C'était pour moi le Suaire de Nantes, la trace de sang ineffaçable que fit en septembre1943 le cadavre sanglant d'un mort, ou d'une morte, apporté là, dans ce musée où l'on avait entassé, en de longues rangées de cercueils, des corps et des débris de corps, parce qu'il y en avait tant dans la ville bombardée qu'on ne savait où les poser.
Pendant plus de soixante ans les femmes de charge ont frotté et poli la pierre sans jamais parvenir à effacer la tache, qui s'obstinait à faire l'ombre brunâtre, le fantôme endormi, le martyr plus très frais, sous le pas clair des visiteurs.
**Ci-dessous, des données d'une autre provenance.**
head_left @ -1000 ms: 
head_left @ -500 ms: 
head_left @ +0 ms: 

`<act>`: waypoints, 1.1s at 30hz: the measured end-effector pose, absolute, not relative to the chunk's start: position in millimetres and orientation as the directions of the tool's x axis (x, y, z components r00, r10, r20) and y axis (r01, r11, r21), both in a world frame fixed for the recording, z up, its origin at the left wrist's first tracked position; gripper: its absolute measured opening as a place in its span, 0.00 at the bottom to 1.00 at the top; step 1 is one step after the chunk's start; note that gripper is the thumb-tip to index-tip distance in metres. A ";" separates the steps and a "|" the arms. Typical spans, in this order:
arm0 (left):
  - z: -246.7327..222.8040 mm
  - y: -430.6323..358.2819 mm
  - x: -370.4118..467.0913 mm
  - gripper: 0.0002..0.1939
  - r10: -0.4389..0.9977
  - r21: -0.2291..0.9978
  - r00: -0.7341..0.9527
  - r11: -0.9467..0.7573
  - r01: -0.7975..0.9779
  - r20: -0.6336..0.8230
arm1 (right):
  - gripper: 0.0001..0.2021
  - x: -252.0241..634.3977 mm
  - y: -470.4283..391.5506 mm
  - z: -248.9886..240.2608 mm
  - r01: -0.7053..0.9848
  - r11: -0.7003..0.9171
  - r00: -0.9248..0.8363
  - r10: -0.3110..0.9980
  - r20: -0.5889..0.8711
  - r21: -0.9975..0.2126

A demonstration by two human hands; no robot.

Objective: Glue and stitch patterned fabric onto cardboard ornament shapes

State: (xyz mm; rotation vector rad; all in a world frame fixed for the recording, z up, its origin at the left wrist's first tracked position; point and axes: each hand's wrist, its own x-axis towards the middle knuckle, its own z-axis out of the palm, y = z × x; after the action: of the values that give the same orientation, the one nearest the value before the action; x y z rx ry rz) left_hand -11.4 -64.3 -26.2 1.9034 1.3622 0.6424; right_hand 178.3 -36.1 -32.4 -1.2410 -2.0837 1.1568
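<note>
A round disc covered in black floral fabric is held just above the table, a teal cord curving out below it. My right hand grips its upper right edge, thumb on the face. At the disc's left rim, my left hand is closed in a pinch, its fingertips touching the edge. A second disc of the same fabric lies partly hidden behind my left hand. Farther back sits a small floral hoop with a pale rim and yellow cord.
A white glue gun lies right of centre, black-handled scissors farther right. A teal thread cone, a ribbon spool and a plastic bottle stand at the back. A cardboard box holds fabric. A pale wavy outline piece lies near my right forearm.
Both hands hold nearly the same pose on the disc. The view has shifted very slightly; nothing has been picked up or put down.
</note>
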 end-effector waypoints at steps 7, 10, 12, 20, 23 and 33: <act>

Les employés du musée, les conservateurs tatillons, et même les touristes surpris en avaient pris leur parti. Car il faut qu'il y ait, dans toute demeure humaine, quelque part, un spectre qui sommeille, un coin où rêve et pleure le souvenir, entre ses plis de nuit.
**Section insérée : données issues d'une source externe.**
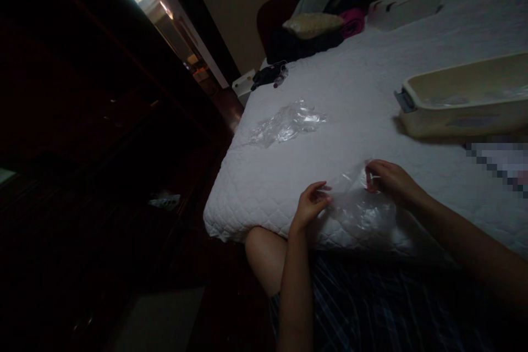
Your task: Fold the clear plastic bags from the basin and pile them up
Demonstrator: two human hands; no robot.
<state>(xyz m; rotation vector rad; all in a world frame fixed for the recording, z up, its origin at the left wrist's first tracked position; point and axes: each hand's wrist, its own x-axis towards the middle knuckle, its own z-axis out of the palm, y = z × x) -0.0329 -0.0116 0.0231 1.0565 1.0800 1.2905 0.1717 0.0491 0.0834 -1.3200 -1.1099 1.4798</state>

Mais les témoins des bombardements sont bien vieux aujourd'hui. Et les travaux du musée vont reprendre. On détruira, on reconstruira, on remplacera sans doute les sols usés. Qu'adviendra-t-il, alors, de la tache ?
L'ange des ruines
Abbaye de Jumièges
L'abbaye est tombée en ruines, voilà que claque dans le vent le portail éventré du paradis.
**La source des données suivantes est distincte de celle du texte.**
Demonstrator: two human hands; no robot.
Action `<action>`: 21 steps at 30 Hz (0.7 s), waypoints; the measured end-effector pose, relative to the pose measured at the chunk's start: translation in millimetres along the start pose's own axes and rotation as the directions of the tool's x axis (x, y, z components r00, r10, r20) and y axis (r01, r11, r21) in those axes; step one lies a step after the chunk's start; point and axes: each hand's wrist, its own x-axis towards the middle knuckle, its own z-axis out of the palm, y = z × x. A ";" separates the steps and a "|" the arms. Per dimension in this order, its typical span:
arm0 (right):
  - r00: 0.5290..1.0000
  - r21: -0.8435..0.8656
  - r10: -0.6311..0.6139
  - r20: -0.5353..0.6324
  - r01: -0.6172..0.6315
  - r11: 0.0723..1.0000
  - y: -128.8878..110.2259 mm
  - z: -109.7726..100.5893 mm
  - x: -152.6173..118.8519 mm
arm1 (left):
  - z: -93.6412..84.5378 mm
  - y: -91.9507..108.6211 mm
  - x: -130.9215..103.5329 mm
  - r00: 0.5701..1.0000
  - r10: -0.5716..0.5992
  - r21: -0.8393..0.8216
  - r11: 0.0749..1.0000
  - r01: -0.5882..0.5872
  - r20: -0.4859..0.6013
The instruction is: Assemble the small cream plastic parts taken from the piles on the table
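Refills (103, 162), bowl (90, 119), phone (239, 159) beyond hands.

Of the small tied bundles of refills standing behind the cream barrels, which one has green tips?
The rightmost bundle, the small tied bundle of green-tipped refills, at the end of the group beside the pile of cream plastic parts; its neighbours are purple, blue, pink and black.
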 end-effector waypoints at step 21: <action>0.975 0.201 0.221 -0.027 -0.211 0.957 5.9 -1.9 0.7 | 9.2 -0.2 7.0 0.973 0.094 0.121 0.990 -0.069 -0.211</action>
Il est du monde, désormais, l'ange du ciel, sur son pilier brisé.
A vieillir, à languir, à devenir mélancolique, dans la lumière et dans l'obscur - comme nous tous.
Ouverts sur le néant, ses yeux lavés du temps lui font un beau visage humain.
Une fenêtre sur le monde
Photographier, je crois que c'est d'abord voir le monde à travers le viseur, coller son oeil à ce cadre, et découper ainsi selon lui, en une multitude de petits rectangles ou de petits carrés, l'immensité qui nous entoure. Expérience fascinante et indispensable, car on ne voit vraiment bien que derrière une fenêtre, que cette fenêtre soit celle de la mansarde de Baudelaire, ou l'optique d'un vulgaire "APN". Découpez ainsi le moindre objet, le moindre bout de paysage, et, aussi banal eût-il été avant, il devient aussitôt spectacle ou tableau. Du simple fait d'apparaître dans la distance de la fenêtre, et dans l'ordre conféré par le cadre, il acquiert une sorte de nécessité, une beauté singulière. Et j'irai jusqu'à dire que bien photographier consiste essentiellement à choisir le meilleur cadre, la fenêtre la plus juste pour y poser son regard.
Cependant j'ai toujours regretté que l'appareil nous condamne à tout penser en carrés et rectangles, et à observer l'univers selon des angles droits et nets - le cercle ou l'ovale ne pouvant être, évidemment, qu'artifices postérieurs au cliché.
Devant cette baie ruinée de l'abbaye de Jumièges, merveilleusement ouverte sur un village en ogive, sur une forêt dentelée de brume, sur un vitrail couleur de jour, j'ai rêvé d'un viseur gothique, d'une chambre romane, d'un écran rayonnant, d'une photographie flamboyante - et d'un regard enfin happé vers l'infini.